### Assigned task:
Extract each line holding the word "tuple" from the entries.

[Information]

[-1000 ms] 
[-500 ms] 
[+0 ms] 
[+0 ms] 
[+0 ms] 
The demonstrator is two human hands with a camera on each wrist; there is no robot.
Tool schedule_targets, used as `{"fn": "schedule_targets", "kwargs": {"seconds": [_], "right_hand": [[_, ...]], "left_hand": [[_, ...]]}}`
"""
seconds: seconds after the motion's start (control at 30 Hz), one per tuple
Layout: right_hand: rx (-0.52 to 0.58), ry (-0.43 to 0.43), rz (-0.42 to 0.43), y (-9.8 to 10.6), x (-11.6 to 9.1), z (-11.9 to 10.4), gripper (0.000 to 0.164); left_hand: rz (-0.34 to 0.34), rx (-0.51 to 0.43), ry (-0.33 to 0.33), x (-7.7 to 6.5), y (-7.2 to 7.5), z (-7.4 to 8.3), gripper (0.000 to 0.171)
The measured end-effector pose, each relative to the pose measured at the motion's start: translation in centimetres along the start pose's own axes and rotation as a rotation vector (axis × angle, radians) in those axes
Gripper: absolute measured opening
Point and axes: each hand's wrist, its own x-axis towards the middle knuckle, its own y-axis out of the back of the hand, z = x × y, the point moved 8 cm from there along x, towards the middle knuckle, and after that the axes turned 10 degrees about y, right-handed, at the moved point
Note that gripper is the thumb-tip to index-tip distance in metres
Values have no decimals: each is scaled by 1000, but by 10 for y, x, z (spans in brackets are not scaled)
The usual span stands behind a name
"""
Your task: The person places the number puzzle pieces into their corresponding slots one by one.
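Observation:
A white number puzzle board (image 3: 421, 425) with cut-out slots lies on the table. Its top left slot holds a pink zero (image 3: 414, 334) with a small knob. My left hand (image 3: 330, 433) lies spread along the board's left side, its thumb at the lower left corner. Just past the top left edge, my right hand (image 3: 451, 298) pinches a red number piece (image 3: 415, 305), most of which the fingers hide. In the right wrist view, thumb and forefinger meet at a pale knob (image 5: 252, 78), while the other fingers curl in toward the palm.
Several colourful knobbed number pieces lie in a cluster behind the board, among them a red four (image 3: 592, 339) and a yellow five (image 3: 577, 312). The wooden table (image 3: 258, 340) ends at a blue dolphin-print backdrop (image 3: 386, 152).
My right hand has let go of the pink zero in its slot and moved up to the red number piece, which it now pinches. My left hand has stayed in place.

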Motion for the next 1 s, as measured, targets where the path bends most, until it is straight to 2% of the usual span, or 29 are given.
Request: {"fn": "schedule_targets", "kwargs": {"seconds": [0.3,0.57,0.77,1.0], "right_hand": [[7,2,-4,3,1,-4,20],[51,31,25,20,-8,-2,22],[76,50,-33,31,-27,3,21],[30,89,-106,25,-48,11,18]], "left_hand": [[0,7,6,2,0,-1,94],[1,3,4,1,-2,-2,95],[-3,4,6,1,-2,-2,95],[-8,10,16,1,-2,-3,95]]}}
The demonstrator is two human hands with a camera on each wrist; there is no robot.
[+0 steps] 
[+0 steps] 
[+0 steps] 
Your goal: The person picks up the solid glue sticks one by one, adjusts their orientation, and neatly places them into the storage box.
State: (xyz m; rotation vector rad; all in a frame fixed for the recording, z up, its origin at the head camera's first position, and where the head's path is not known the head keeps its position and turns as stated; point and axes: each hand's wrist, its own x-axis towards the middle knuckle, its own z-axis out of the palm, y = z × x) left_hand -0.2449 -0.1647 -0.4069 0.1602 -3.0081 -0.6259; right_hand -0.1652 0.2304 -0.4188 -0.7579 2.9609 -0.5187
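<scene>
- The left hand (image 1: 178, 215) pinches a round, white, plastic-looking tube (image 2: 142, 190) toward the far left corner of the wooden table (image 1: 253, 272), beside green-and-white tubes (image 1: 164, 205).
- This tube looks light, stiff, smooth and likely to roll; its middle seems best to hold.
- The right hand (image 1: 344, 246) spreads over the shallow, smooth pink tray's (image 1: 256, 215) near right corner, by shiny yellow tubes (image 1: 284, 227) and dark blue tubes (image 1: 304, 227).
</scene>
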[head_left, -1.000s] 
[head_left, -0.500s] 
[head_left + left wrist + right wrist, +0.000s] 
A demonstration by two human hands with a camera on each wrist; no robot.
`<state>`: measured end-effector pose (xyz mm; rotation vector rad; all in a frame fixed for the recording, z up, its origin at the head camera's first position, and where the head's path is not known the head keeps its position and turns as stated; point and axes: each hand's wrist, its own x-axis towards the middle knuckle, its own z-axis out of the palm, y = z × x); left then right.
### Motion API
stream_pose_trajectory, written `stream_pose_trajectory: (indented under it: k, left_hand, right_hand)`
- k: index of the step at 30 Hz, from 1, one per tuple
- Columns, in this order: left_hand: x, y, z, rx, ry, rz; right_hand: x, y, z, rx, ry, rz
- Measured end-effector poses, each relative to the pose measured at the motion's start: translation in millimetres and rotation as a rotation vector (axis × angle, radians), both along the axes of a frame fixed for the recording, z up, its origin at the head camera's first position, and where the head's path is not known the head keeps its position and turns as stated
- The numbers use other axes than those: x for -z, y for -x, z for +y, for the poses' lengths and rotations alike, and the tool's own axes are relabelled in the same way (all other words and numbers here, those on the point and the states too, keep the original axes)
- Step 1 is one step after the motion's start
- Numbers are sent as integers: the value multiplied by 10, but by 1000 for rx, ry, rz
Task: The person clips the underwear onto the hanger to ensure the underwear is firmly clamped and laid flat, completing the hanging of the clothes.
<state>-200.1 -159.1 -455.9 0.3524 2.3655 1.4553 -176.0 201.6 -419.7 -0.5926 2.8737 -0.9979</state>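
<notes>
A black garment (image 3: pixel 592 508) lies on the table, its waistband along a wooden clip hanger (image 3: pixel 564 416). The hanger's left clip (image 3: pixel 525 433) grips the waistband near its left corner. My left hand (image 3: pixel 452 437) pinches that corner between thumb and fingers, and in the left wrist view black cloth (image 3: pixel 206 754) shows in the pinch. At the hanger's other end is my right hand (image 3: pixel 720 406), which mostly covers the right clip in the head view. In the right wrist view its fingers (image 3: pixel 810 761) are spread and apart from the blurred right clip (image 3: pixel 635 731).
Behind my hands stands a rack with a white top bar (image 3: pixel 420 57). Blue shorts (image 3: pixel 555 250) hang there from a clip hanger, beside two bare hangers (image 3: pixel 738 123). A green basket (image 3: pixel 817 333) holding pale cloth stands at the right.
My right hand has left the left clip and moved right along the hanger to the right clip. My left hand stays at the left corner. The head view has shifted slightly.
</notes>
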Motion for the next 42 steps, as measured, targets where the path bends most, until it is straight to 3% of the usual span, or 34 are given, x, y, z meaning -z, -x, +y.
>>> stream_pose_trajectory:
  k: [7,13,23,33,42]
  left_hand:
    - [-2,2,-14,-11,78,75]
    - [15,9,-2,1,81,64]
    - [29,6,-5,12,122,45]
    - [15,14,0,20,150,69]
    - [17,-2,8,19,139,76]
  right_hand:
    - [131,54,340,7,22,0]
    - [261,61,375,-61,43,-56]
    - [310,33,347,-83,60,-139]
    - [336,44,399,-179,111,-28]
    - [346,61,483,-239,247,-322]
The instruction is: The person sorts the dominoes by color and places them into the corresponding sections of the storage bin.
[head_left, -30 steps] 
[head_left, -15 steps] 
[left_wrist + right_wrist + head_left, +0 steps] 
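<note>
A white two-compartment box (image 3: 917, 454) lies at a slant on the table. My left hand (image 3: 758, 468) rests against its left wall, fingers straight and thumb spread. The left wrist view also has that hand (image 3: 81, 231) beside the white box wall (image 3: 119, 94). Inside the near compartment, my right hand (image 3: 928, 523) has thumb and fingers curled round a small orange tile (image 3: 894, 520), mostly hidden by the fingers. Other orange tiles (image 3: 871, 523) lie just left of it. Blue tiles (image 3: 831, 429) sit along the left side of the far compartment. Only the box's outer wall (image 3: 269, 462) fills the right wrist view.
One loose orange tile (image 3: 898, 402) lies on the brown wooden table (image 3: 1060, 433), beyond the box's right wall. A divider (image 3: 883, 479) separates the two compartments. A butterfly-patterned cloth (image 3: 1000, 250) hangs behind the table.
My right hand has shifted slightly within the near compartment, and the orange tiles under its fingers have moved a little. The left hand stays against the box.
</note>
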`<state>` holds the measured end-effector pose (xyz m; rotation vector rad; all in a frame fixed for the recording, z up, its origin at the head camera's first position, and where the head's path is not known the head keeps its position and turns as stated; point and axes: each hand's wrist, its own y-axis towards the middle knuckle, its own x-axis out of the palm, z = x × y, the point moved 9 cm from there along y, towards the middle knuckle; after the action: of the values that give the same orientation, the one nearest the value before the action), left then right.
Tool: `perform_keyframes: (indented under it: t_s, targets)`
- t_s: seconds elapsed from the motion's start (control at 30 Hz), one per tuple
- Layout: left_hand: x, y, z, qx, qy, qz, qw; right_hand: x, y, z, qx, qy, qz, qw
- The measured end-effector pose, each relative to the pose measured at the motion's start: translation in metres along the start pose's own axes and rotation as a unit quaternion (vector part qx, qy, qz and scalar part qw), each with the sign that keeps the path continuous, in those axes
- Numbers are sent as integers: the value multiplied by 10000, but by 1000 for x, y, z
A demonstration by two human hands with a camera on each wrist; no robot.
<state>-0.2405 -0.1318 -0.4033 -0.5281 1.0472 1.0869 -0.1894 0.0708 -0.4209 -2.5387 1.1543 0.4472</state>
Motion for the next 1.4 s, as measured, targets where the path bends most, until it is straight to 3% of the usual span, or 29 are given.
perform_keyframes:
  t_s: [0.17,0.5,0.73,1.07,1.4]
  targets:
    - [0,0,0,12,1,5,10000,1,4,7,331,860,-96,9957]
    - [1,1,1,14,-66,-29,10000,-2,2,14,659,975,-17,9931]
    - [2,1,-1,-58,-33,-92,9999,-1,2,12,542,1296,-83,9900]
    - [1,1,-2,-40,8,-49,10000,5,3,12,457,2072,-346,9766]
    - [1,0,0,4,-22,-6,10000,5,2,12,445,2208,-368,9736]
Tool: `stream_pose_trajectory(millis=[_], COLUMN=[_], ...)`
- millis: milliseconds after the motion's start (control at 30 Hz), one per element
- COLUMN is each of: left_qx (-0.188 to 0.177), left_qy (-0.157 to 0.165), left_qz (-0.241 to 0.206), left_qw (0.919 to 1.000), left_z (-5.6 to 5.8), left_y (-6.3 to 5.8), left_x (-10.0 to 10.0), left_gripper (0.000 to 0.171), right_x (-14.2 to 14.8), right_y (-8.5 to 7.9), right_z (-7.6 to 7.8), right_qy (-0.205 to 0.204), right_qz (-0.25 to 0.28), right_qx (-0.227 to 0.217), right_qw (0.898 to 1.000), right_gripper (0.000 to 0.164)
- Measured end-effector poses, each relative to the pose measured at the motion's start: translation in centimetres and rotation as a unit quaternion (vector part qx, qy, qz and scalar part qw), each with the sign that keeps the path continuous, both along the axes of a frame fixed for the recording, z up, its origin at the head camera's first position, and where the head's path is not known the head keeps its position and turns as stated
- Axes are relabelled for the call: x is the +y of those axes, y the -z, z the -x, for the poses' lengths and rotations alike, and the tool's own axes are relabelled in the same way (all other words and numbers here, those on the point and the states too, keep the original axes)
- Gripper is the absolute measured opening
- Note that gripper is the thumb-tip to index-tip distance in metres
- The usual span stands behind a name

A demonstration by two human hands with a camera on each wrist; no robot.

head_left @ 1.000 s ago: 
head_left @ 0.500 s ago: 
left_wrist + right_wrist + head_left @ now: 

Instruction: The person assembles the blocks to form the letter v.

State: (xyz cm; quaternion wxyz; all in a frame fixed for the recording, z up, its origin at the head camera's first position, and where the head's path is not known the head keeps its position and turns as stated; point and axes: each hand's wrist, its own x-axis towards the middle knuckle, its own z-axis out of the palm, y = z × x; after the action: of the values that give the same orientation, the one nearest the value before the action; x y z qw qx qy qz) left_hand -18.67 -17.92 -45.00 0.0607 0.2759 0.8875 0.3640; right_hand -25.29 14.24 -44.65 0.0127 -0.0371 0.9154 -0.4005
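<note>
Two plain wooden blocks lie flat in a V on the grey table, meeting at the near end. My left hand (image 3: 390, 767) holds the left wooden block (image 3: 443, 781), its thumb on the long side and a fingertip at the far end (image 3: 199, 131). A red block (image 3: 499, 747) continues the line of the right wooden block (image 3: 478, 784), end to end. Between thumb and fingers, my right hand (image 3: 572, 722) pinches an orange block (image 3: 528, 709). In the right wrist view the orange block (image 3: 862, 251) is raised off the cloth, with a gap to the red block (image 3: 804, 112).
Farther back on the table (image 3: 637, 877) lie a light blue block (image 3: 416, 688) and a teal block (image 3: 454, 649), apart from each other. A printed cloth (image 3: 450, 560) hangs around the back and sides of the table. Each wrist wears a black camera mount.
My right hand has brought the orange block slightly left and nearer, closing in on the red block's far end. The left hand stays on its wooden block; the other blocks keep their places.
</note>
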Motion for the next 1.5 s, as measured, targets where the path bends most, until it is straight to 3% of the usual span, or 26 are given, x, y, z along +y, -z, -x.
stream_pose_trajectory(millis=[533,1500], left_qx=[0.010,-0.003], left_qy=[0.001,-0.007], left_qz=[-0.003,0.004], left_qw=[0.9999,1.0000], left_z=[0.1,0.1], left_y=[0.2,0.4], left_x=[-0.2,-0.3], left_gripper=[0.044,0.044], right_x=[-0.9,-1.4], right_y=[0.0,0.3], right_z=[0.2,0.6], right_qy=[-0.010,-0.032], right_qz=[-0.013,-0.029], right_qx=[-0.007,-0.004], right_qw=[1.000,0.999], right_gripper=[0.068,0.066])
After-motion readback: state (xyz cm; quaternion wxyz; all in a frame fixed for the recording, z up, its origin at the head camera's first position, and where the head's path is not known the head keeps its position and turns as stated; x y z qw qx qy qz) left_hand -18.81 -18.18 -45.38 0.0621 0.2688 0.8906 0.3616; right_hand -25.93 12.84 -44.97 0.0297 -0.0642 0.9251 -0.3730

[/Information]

### Completed exercise:
seconds: seconds after the motion's start (control at 30 Hz), one per tuple
- k: index of the step at 30 Hz, from 1, one per tuple
- t_s: seconds elapsed from the motion's start (control at 30 Hz), one per tuple

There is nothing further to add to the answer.